DESCRIPTION OF THE TASK —
Your response should be the complete data, transcribed exactly.

PROVIDED DATA —
= Beginning of Section =

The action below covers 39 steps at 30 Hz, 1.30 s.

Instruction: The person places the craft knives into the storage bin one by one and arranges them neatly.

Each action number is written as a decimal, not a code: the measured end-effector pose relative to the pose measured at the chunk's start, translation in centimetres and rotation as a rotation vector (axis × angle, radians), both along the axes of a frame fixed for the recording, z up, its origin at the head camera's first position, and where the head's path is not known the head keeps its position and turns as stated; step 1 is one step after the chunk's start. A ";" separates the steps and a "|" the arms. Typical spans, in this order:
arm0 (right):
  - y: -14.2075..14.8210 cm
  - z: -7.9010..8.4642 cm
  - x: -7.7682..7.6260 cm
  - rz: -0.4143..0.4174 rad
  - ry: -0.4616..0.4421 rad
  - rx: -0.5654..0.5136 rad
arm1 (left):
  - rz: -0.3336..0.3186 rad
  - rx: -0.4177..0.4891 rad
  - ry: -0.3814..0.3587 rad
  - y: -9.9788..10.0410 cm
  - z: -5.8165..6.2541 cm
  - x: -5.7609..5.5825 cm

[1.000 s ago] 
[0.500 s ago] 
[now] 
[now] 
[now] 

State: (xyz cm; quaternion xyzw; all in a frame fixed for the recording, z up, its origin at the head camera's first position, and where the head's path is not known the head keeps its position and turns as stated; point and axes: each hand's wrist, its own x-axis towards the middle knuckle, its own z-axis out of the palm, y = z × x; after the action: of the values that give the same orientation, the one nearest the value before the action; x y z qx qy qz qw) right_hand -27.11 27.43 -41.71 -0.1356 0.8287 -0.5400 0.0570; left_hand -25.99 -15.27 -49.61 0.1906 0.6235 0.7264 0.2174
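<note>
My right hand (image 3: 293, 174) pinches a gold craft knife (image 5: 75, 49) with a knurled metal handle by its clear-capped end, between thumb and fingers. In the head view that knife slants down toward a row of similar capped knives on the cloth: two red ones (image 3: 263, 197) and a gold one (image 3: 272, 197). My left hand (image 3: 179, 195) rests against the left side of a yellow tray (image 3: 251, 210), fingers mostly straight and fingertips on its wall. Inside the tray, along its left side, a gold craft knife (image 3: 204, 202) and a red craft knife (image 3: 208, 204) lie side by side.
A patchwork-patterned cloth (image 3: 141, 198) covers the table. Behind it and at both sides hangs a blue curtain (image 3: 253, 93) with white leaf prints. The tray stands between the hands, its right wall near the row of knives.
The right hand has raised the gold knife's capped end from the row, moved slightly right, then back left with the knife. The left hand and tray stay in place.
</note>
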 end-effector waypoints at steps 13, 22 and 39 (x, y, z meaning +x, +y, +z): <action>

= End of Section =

ANSWER TO THE PROBLEM —
The action below covers 39 steps at 30 Hz, 1.30 s.

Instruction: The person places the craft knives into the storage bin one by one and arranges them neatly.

Each action number is written as a decimal, not a code: the measured end-effector pose relative to the pose measured at the chunk's start, translation in centimetres and rotation as a rotation vector (axis × angle, radians), both along the axes of a frame fixed for the recording, z up, its origin at the head camera's first position, and where the head's path is not known the head keeps its position and turns as stated; step 1 is one step after the chunk's start. A ";" separates the steps and a "|" the arms. Typical spans, in this order:
arm0 (right):
  - y: -14.2075..14.8210 cm
  - z: -7.9010..8.4642 cm
  - x: -7.7682..7.6260 cm
  - rz: -0.4143..0.4174 rad
  - ry: -0.4616..0.4421 rad
  - rx: -0.5654..0.5136 rad
arm1 (left):
  - rz: -0.3336..0.3186 rad
  - rx: -0.4177..0.4891 rad
  - ry: -0.3814..0.3587 rad
  - y: -9.9788..10.0410 cm
  - z: -5.8165..6.2541 cm
  - x: -5.7609..5.5825 cm

[1.000 s ago] 
[0.500 s ago] 
[now] 
[now] 
[now] 

State: (xyz cm; quaternion xyzw; all in a frame fixed for the recording, z up, its origin at the head camera's first position, and where the head's path is not known the head keeps its position and turns as stated; point and axes: each hand's wrist, its own x-axis towards the middle knuckle, its own z-axis out of the palm, y = z × x; after the action: of the values that give the same orientation, the one nearest the value before the action; x y z qx qy qz qw) right_hand -27.11 27.43 -41.71 -0.1356 0.8287 -0.5400 0.0570; left_hand -25.99 -15.27 -49.61 0.1906 0.6235 0.7264 0.2174
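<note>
My right hand (image 3: 293, 174) pinches a gold craft knife (image 5: 75, 49) with a knurled metal handle by its clear-capped end, between thumb and fingers. In the head view that knife slants down toward a row of similar capped knives on the cloth: two red ones (image 3: 263, 197) and a gold one (image 3: 272, 197). My left hand (image 3: 179, 195) rests against the left side of a yellow tray (image 3: 251, 210), fingers mostly straight and fingertips on its wall. Inside the tray, along its left side, a gold craft knife (image 3: 204, 202) and a red craft knife (image 3: 208, 204) lie side by side.
A patchwork-patterned cloth (image 3: 141, 198) covers the table. Behind it and at both sides hangs a blue curtain (image 3: 253, 93) with white leaf prints. The tray stands between the hands, its right wall near the row of knives.
The right hand has raised the gold knife's capped end from the row, moved slightly right, then back left with the knife. The left hand and tray stay in place.
</note>
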 end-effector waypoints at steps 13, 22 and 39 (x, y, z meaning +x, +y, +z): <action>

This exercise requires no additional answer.